いや、クロスボウが自分から避けていったように見えた。
炎も直接的にはダメージがない。
グロスクロウは風魔法を自分の周りに発動させ、炎とクロウボウの軌道を逸らしたのだ。
「うわっヤバっ!」
「逃さんぞ人間……『離れられざる民』!!」
左手に黒い渦が現れ、ベイルの身体を引き寄せる。
「紡ぎ、発光せよ! 神の雷を持って細胞を死滅させ、強制的に震え上がらせるその豪雷は狂神の怒りと知れ! 閃光の地雷矢!」
八代の本日二度目の魔術級魔法。
魔術級を二発撃てる人間もそうはいない。
何百という雷の矢が、スキルを発動させているグロスクロウへと向かっていく。
「小癪な……!」
グロスクロウはスキルを切り替え、雷の矢を防ぐためにベイルを引き寄せるのをやめた。
「だがこの俺が守ってばかりだと思うなよ……」
既に両手には強力な魔法が放たれるだけの魔力が込められていた。
それは人間で言う魔術級よりも上の魔導級と同等のレベル。
「全員隠れろおおおおお!!!」
「隠れるところなど……存在しない。
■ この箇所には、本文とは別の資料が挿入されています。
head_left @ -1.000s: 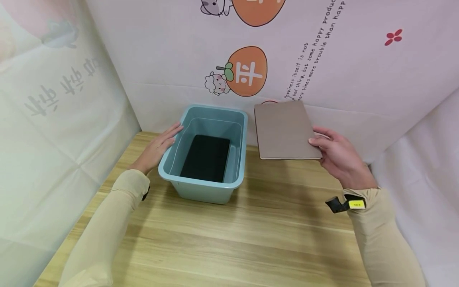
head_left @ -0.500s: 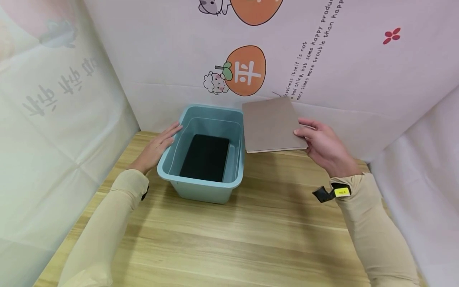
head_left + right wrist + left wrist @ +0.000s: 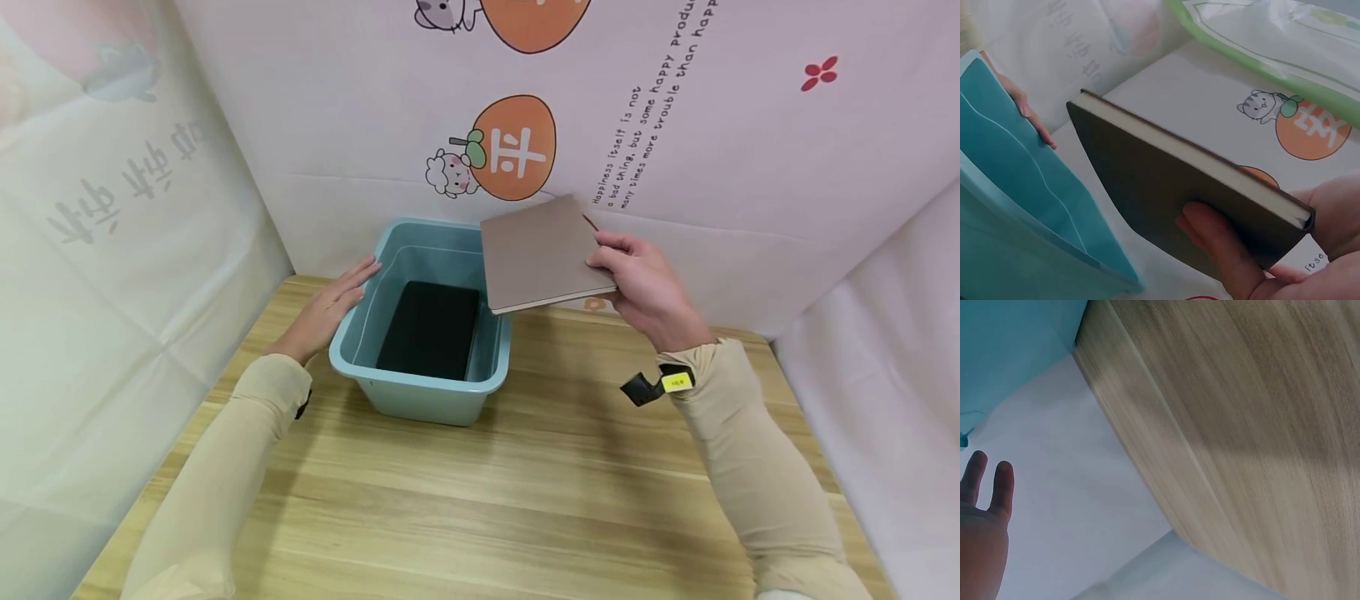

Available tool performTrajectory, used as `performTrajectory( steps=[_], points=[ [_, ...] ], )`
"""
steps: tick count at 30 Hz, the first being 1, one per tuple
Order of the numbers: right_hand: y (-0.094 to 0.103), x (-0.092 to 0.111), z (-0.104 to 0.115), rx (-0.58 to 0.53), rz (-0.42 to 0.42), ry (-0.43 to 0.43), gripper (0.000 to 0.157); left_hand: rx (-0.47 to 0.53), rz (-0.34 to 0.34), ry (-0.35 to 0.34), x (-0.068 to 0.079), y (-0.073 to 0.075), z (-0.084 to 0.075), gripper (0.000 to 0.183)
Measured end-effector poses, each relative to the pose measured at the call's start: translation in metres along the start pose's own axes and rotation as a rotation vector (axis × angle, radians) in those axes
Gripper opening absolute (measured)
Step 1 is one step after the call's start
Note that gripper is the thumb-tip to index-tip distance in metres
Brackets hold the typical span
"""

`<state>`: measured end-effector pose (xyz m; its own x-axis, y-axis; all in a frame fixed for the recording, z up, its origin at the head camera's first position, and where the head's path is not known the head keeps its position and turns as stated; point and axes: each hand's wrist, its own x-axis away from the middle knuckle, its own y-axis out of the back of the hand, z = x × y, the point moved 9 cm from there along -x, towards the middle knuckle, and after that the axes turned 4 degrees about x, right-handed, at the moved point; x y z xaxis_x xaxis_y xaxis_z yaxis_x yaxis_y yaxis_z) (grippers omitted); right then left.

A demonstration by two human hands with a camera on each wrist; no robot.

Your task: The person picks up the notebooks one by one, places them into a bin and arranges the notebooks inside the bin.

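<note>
My right hand (image 3: 648,287) grips a taupe hardcover notebook (image 3: 540,258) by its right edge, thumb on top. The notebook is tilted in the air, its left part over the right rim of a light blue plastic tub (image 3: 420,383). In the right wrist view the closed notebook (image 3: 1141,169) shows its pale page edges, with fingers spread on the dark cover. Fairly straight fingers of my left hand (image 3: 318,317) rest against the tub's left rim. Flat on the tub's floor lies a black rectangular object (image 3: 431,329), its kind unclear. Only two left fingers show in the left wrist view.
The tub stands on a wood-grain table (image 3: 450,500), near the back wall. White cloth with printed cartoons and lettering (image 3: 517,150) hangs behind, and white sheets (image 3: 75,333) close off both sides. A thin red strip (image 3: 591,222) shows beside the notebook.
My right hand has carried the notebook leftward from beside the tub to partly over its right rim, turning it slightly. The left hand and tub stay nearly where they were.
</note>
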<state>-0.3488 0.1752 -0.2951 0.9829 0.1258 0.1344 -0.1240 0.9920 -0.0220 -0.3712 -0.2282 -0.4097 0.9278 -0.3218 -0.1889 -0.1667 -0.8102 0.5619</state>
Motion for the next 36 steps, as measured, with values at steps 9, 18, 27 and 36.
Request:
performTrajectory(
  steps=[9, 18, 27, 36],
  points=[
    [-0.024, -0.014, -0.001, 0.037, -0.002, 0.023, 0.056, -0.008, 0.032, 0.021, 0.004, 0.001, -0.017, 0.049],
    [-0.05, -0.027, -0.007, 0.039, 0.04, 0.005, 0.059, -0.055, -0.001, -0.004, -0.003, 0.001, 0.003, 0.049],
    [-0.077, -0.034, -0.017, 0.122, 0.088, -0.016, 0.059, -0.071, -0.007, 0.013, -0.002, 0.002, 0.004, 0.048],
    [-0.101, -0.045, -0.027, 0.151, 0.149, -0.025, 0.025, -0.064, -0.001, 0.028, -0.001, 0.002, 0.005, 0.049]
  ],
)
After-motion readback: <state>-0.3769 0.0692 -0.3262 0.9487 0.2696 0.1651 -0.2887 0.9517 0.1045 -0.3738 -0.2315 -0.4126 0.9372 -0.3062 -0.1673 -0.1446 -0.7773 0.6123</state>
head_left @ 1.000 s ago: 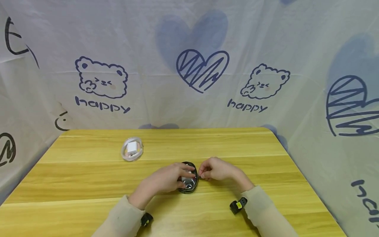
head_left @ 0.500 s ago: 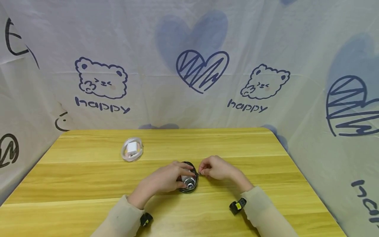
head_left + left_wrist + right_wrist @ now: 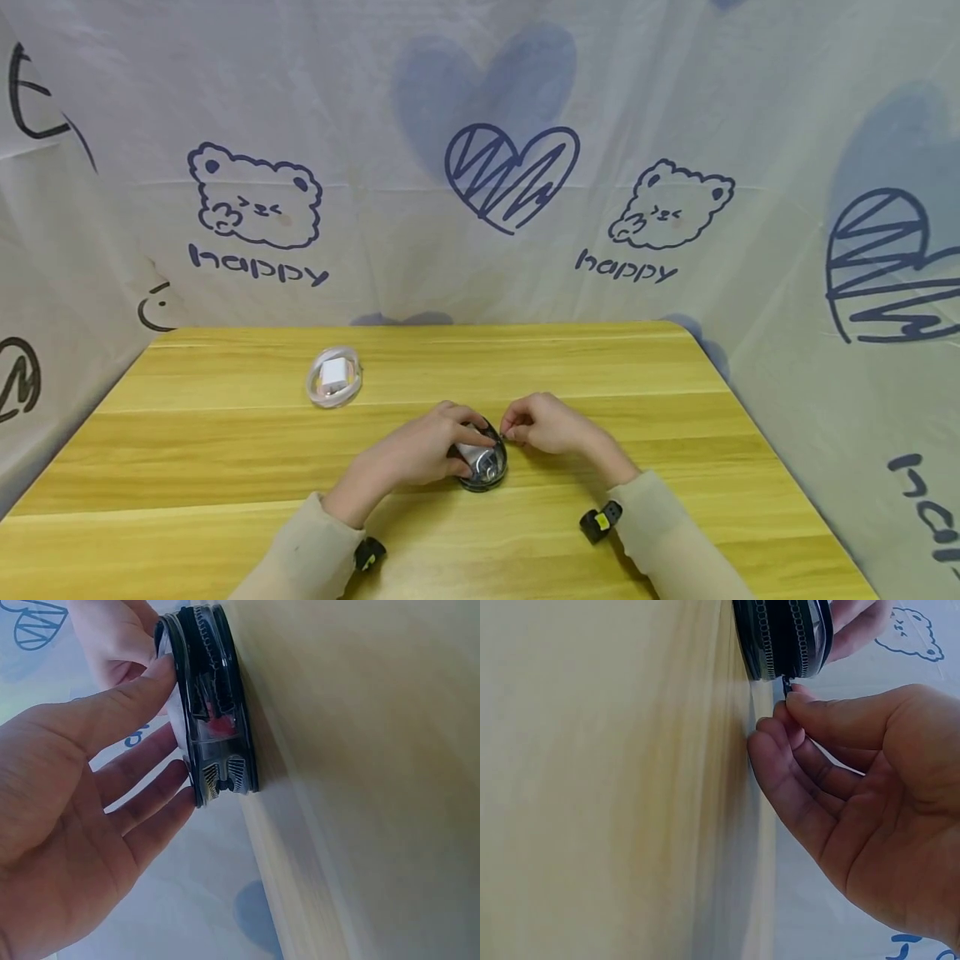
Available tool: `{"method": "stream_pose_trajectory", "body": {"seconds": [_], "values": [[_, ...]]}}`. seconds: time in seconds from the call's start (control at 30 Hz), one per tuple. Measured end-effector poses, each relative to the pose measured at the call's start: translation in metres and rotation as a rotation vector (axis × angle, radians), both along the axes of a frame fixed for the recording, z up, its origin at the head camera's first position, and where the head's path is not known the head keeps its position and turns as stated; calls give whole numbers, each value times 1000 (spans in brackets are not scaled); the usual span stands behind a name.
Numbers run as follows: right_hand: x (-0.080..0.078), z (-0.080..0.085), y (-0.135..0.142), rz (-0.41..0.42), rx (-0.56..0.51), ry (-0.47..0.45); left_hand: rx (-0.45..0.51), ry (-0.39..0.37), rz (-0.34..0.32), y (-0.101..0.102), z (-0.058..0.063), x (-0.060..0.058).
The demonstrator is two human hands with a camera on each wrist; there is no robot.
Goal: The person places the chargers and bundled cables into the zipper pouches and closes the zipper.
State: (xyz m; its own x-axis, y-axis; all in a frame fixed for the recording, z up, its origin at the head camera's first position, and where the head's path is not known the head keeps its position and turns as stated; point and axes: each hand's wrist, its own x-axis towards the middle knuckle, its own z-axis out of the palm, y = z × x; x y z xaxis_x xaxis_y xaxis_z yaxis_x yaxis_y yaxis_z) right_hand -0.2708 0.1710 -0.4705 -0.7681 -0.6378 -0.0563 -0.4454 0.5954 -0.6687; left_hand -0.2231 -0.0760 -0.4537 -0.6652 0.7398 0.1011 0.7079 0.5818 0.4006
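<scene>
A small oval pouch (image 3: 486, 468) with clear sides and black trim lies on the table. Zipper teeth run along its edge in both wrist views, and a red bit (image 3: 220, 724) shows through the side. Something pale and shiny inside is too unclear to name. My left hand (image 3: 425, 446) holds the pouch, thumb at the near-left side and fingers spread over the top. At the pouch's right edge, my right hand (image 3: 546, 425) pinches the small dark zipper pull (image 3: 787, 685) between thumb and forefinger. The other right-hand fingers curl loosely below.
A white charger plug (image 3: 334, 374) sits within a coiled white cable (image 3: 313, 385) at the back left of the wooden table (image 3: 600, 367). Behind the table hangs a pale printed cloth (image 3: 390, 225), with more cloth at both sides.
My right hand has shifted slightly away and to the left along the pouch's edge with the zipper pull. The pouch has turned a little under my left hand, which stays almost still.
</scene>
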Motion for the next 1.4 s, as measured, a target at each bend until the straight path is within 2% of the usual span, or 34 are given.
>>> {"method": "stream_pose_trajectory", "body": {"seconds": [0.3,0.5,0.7,0.83,1.1,1.27,1.4], "values": [[0,1,0,2,6,-43,-13,-21,29,1,-3,0],[-1,2,4,40,19,-75,-35,-25,53,3,0,3],[-2,1,7,62,18,-121,-41,-22,54,3,0,4],[-2,1,7,64,13,-118,-37,-17,47,2,0,4],[-2,0,3,16,2,-80,-32,-8,31,0,3,3],[0,0,-2,-34,-6,-42,-25,7,51,-2,4,2],[1,0,-6,-57,-10,-47,-33,17,61,-2,2,0]]}}
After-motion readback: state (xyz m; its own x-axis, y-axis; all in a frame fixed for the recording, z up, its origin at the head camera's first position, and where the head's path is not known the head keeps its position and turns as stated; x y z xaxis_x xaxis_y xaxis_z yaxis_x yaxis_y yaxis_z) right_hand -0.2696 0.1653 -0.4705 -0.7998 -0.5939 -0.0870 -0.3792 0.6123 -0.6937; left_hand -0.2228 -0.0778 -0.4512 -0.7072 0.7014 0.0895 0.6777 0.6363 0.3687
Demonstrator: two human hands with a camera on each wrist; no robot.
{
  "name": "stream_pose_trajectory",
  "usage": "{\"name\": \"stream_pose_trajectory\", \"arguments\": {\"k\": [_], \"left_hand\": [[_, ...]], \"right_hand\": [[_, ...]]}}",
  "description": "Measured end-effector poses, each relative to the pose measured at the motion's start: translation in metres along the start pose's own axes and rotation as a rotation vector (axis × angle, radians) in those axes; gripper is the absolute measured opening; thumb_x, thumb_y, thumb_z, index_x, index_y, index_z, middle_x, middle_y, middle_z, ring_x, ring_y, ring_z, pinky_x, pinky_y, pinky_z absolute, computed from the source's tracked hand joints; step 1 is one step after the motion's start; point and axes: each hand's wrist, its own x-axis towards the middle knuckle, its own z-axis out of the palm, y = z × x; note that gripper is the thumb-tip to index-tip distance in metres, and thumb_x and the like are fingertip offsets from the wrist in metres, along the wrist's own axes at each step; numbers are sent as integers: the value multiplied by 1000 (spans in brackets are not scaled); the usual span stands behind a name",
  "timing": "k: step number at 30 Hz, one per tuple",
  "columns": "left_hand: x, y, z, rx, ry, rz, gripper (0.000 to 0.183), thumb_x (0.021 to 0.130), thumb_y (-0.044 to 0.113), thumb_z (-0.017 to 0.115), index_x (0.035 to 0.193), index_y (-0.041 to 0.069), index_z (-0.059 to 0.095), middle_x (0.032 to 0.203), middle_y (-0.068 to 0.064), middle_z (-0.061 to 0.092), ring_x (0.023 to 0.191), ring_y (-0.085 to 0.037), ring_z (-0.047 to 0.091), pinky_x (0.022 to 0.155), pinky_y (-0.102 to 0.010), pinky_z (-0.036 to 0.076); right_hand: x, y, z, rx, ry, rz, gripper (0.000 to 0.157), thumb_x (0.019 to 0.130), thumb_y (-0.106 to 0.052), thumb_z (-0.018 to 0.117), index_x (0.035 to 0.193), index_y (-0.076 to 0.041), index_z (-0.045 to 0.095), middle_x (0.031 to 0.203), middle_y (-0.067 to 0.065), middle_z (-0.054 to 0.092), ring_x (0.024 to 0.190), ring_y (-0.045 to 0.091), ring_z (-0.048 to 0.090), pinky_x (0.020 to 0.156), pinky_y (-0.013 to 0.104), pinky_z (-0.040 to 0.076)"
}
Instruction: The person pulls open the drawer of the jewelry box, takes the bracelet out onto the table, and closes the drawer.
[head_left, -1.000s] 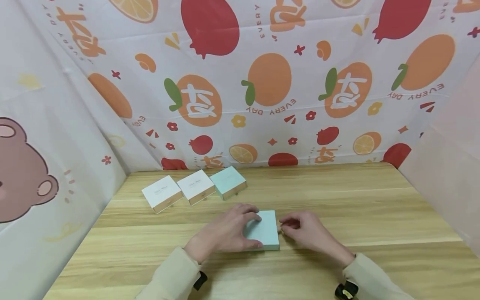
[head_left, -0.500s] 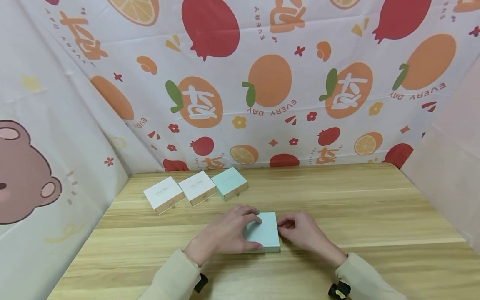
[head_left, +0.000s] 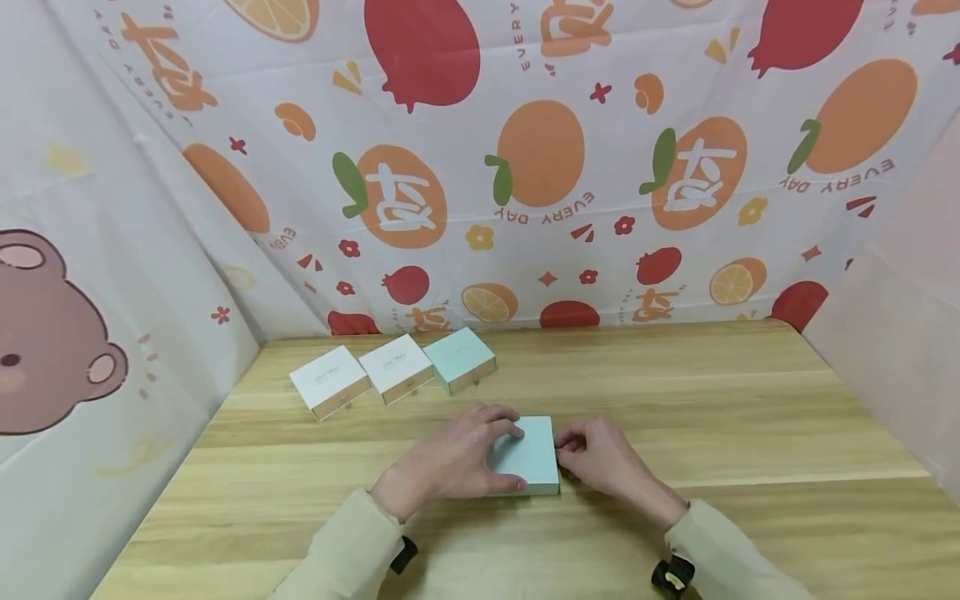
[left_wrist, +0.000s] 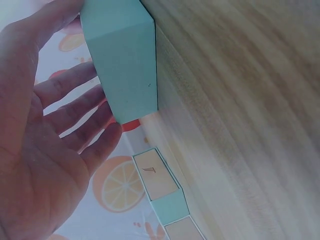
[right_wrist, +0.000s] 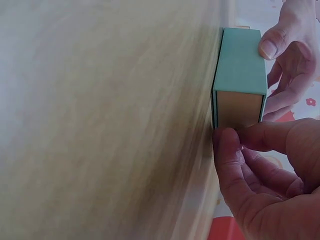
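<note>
A mint-green drawer box (head_left: 531,450) lies on the wooden table, between both hands. My left hand (head_left: 468,454) holds it from the left, thumb along the near side and fingers over the top and far part. In the left wrist view, the left fingers (left_wrist: 75,105) reach along the box's edge. My right hand (head_left: 607,458) is at the box's right end. In the right wrist view, its thumb and index finger (right_wrist: 262,136) pinch together right at the tan drawer front (right_wrist: 239,109). Whatever small tab lies between those fingertips is mostly hidden.
At the back left, two white drawer boxes (head_left: 330,379) (head_left: 396,365) and another mint box (head_left: 461,358) stand in a row, corners close together. A fruit-print cloth (head_left: 540,167) hangs behind the table (head_left: 712,400).
My right hand has moved slightly left, its fingertips now against the box's end, where a small light tab showed in a gap earlier. The left hand keeps its hold.
</note>
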Motion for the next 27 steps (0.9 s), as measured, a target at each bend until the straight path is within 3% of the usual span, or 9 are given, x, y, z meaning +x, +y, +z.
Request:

〝天雷〟」
暗いはずの夜空が昼間のように明るくなり、光が夜を食らっている。
音が遅れてやってきた。
八代達が戦っていた一帯が粉々に吹き飛んだ後に、巨大な太鼓を叩いたかのような轟音が鳴り響いた。
事象は雷だが、起きた後の惨状は雷とは思えない。
まるで爆弾であった。
ミステリーサークルのように、カンバツ王国の一部が真っ平らとなってしまった。